Penn’s winner came on a play that initially appeared benign.
Quaker Kevin McGeary ran the ball to the goal line on the left side before doubling back toward midfield. Dartmouth midfielders Korzelius and Chris Bacotti appeared to make a late switch, with the former a couple of steps behind McGeary as the midfielder took a jump shot off his front foot. The shoulder-high attempt flew inside the far post, and McGeary flung his stick high into the air in celebration.
Dartmouth was outshot, 44-26, but the Quakers put few of them on goal during the first half and much of the second. Penn did, however, clear its own end on all but one of its 18 chances and allowed the Big Green a single man-up tally in five opportunities. Loftus had four goals and two assists and Martin had four goals and an assist for Dartmouth.
The Big Green, which concludes its season at Brown on Saturday, is 0-7 on the road this season and has lost 19 consecutive games away from Hanover. Its last road victory was at Michigan in 2016. Dartmouth has not reached the four-team Ivy League tournament since the event debuted in 2010 and is the only Ancient Eight program without an appearance.
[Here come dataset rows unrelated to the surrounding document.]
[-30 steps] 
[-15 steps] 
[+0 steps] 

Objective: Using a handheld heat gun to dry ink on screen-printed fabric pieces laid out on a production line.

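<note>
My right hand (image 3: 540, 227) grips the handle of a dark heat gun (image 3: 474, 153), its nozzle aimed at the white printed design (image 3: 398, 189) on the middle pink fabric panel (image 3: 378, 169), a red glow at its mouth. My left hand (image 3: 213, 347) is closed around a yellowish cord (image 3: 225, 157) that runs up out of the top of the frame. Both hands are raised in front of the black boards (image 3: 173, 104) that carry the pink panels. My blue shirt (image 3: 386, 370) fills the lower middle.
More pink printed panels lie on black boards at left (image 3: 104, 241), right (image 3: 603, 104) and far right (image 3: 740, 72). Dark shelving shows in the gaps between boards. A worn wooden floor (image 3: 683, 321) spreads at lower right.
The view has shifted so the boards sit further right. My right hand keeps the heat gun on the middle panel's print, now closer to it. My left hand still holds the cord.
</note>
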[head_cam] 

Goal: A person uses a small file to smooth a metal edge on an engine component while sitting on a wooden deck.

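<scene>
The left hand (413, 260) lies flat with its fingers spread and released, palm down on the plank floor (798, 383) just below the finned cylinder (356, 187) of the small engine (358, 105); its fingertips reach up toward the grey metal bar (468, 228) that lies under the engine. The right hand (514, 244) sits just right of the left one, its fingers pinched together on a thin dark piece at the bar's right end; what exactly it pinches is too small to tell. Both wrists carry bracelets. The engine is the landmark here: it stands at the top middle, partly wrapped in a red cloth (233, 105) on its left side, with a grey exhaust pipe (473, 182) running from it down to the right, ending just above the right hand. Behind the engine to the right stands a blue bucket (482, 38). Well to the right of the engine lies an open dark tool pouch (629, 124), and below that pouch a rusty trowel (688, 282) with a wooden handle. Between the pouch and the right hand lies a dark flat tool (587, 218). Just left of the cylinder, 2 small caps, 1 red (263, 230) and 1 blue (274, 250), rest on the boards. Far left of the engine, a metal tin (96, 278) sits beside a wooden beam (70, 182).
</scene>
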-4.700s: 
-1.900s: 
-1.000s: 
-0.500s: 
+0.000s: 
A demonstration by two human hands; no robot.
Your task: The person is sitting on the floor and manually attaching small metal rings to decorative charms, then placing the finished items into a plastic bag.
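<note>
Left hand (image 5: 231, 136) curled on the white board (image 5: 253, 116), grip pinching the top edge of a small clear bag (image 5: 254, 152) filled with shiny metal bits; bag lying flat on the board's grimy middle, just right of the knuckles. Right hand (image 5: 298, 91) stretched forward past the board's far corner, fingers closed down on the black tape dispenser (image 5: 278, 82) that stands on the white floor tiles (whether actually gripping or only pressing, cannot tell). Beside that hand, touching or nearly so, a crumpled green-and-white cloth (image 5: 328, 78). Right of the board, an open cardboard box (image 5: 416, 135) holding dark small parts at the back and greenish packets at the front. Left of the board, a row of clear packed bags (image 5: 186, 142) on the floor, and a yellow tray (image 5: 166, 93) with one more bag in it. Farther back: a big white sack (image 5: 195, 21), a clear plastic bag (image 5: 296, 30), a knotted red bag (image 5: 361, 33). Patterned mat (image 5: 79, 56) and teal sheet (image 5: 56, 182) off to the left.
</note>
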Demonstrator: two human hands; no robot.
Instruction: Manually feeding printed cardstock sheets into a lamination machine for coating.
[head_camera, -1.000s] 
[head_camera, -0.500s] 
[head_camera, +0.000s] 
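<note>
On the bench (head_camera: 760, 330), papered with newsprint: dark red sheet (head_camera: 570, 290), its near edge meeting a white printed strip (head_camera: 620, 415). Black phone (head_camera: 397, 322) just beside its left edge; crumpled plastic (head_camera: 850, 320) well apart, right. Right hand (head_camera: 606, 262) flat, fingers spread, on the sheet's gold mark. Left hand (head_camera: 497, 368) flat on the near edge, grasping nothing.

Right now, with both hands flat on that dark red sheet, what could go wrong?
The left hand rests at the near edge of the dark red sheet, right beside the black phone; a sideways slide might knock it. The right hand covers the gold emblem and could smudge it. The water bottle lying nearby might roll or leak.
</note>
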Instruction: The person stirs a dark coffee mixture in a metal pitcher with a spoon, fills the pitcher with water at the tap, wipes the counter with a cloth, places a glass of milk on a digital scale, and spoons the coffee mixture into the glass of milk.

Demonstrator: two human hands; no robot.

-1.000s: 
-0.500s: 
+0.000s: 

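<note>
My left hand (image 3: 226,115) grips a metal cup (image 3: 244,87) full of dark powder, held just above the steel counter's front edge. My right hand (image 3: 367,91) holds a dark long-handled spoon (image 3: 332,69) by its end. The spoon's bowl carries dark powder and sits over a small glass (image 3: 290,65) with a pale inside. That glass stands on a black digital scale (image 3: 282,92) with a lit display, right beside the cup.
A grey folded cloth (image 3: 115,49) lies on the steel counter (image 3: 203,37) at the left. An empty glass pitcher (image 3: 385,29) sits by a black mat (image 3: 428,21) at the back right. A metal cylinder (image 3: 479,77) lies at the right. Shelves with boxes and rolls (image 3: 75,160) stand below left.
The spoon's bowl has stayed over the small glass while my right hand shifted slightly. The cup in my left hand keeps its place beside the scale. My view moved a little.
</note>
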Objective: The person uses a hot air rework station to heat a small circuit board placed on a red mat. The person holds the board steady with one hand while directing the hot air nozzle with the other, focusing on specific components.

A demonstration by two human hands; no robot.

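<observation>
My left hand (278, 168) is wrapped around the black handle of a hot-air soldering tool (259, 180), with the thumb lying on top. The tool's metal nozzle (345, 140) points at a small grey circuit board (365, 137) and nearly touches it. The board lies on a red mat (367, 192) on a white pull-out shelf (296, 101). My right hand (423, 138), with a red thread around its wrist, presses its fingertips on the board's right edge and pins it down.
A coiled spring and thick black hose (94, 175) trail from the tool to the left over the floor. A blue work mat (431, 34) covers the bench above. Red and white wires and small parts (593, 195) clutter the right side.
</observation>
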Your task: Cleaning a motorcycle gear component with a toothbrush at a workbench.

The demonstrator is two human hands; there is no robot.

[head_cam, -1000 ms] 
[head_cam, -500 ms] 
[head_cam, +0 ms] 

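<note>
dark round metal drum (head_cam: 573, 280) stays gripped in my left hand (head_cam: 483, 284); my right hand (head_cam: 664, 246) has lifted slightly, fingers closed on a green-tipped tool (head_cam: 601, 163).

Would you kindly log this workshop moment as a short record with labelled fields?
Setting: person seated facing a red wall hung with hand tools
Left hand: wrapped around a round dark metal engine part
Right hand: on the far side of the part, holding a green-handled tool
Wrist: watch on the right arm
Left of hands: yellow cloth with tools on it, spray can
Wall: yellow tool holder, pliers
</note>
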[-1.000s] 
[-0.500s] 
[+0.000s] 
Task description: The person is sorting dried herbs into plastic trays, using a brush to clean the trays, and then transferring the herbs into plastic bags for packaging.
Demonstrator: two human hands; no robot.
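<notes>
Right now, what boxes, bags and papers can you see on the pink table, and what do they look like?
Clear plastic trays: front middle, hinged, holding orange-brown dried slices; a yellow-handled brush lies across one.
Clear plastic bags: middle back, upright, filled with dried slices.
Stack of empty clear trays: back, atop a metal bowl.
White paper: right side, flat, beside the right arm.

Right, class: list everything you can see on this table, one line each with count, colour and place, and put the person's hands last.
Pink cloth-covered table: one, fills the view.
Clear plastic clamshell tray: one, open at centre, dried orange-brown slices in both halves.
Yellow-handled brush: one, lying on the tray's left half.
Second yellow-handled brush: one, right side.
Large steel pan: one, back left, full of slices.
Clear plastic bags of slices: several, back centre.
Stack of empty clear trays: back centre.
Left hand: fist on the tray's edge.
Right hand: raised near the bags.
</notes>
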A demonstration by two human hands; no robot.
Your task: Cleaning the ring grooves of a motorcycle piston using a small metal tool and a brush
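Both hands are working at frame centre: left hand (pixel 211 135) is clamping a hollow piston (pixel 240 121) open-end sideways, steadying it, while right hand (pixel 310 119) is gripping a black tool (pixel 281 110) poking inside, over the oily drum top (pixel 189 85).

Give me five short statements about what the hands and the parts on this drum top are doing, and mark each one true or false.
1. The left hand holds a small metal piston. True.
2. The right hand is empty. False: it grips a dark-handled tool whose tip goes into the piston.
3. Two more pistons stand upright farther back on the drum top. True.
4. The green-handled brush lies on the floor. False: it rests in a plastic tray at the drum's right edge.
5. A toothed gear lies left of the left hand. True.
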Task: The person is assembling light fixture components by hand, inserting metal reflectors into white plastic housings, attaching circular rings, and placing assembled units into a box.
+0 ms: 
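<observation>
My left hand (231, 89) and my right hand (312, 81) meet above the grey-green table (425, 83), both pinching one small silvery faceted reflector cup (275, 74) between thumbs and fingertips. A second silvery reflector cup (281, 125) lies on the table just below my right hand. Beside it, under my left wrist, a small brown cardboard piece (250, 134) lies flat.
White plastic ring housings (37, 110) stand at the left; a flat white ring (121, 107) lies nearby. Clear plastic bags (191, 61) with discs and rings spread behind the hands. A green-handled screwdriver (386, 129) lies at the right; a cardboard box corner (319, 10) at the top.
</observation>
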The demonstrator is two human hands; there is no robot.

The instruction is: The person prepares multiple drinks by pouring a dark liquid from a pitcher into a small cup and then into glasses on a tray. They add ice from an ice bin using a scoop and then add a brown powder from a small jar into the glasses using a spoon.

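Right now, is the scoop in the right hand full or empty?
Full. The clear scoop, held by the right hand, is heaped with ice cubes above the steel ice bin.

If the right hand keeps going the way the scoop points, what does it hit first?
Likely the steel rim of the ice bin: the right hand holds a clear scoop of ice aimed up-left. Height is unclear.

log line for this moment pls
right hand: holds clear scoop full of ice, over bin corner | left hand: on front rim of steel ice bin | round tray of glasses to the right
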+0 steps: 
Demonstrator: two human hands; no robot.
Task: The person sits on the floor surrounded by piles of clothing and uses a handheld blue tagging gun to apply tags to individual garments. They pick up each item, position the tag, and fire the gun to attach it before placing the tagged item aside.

Notes: Dartmouth’s longest Ivy League losing streak is 31 games and stretched from 1988-93… Burnley has a twin, Foster, who’s a defender at Connecticut’s Salisbury School and is headed to Dartmouth later this year. Another brother, Blake, is a senior midfielder at Bard (N.Y.) College. … Dartmouth’s Tucker Brown, a junior faceoff man, has been playing goaltender in practice and dressed in netminding gear for Saturday’s game. NCAA Division I teams usually have three actual backstops on their rosters, but the Big Green has only two. … Dartmouth entered the day 63rd out of the 69 NCAA Division I teams in faceoff winning percentage at 40.3 percent. The Big Green was 68th in clearing percentage at 80.3 and 60th in turnovers at 15.18 per game. … Penn assistant coach Ryan Danehy is a former Big Green lacrosse and football player who worked as a lacrosse assistant coach under Callahan’s predecessor, Andy Towers. Danehy drove up from Long Island, N.Y., on Friday after helping direct practice for Major League Lacrosse’s New York Lizards, for whom he is the offensive coordinator. He hit the road immediately after the Quakers’ victory in hopes of arriving before the Lizards’ 7 p.m. faceoff against the Denver Outlaws. Denver’s head coach since 2013 has been B.J. O’Hara, who was 14-27 as Dartmouth’s coach from 1987-89. O’Hara’s time at the Big Green helm is not mentioned in his online Outlaws biography. Denver won last season’s MLL title. … Bill Wilson, who went 40-44 as Dartmouth’s coach from 2004-09, has been an Air Force assistant in recent years but was promoted to be the Falcons’ interim head coach for the current campaign. That team is 5-9 with one regular season game remaining.